Thursday, July 09, 2009
On Feeling Stupid in Your Own Country :s
As i said already, i'm a french girl living in Mexico. And i am telling you, i am so used to live there that i tend to lose track of where i'm coming from initially. I don't speak french there, only english and spanish and this is not being snob for me to constantly search for my words when i go visit friends and family back to the country i used to call "home". Point made.
When i got there on a monday, my lil'bro took care of me. I didn't even have to go outside buy a baguette (i left my stripped marinière shirt at home so couldnt possibly go anyway!!!). So when i booked my train ticket online and paid with my expiring french credit card, i felt like the queen of the world. Euros? No big deal at all!
Upon arriving to the train station, i had to go pick up my ticket at the counter and they ask for my card again, just to make sure i hadnt found it on the street and used it to pay my tickets and splurge online ... That's when the guy on the other side of the counter told me "dial your code please". My code? What do you mean? Say that again? Your code!! The 4 digit code of your card! Oooooh, oh yeah, hum, what? Code? Fuck! Fuckfuckfuck i don't have the bloody code i never use the damn card!
Sir i dont have the (bloody) code i'm afraid :s but i already paid online just print the ticket and hop! listo! Ah, you need a hard copy of the card and my code to do that? Well it expired yesterday anyway so what's the point? Print the damn ticket for crying out loud i paid for it and my train leaves in 12 minutes.

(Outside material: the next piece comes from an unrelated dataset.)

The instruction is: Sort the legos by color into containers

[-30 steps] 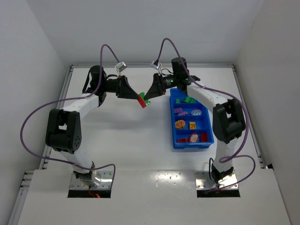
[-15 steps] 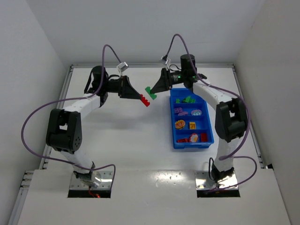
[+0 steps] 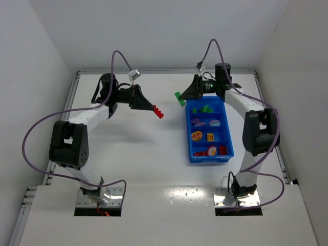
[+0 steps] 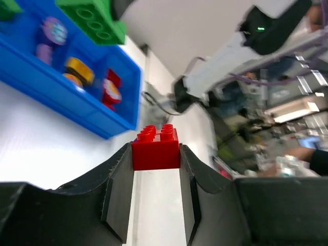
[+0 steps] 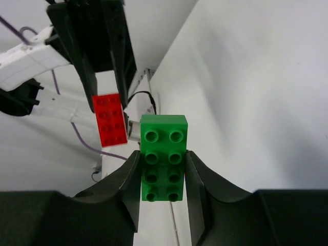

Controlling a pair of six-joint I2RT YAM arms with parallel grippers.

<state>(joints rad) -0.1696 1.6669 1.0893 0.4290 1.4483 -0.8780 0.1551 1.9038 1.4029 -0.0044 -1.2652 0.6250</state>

Well the guy most probably thought i was extremely limited or just plain stupid and after complaining not even discretly, he started the cancelation procedure to charge it on my mexican card. When i handled him my card, he told me, please sign here. Hold on, you're not gonna ask me the code on this one? No, because i know it! This card i know the code. Come on. Mmm. As soon as i signed up the receipt he told me: your train leaves in 6 minutes. Get going! If you miss it come back to see me (embarrassment #1).
He must have hated me since he gave me a seat with someone already sitting on it. So i did it the mexican way and sat on someone's else seat that nobody ever came to claim :)
Since i have cash on my french card, i'd rather use this one here to avoid big taxes ... But i still dont know the damn code. So i went to my bank to withdraw cash at the counter ... the lady told me: you do have a credit card to withdraw money directly at the ATM, so you dont have to queue here (embarrassment #2). Yeah thank you i KNOW that. I just cant remember the bloody damn code so it's basically a plastic rectangle that i have no use of (embarrassment #3 - i thought this kinda crap only happened to old people, well apparently not).
She kindly said that no problem, she'll re-edit the code for me and i'll receive it in a few days. Cool. In the meanwhile, she did gave me another card and told me, with this one you can withdraw right now at the ATM. Ah ok. I looked at the card, there's nothing written on it, just looks like a hotel card to turn on the lights and i headed to the ATM, skeptical. How does this crap work? I mean i still dont know the code! And she didnt give me any. That's when she shouted through the bank's lobby telling me: just put the card in the ATM, it's already pre-set! (and i swear i managed to read in her eyes: you dumb ass, with everybody else's looking at me with that same "you dumb ass" eyes ... Embarrassment #4).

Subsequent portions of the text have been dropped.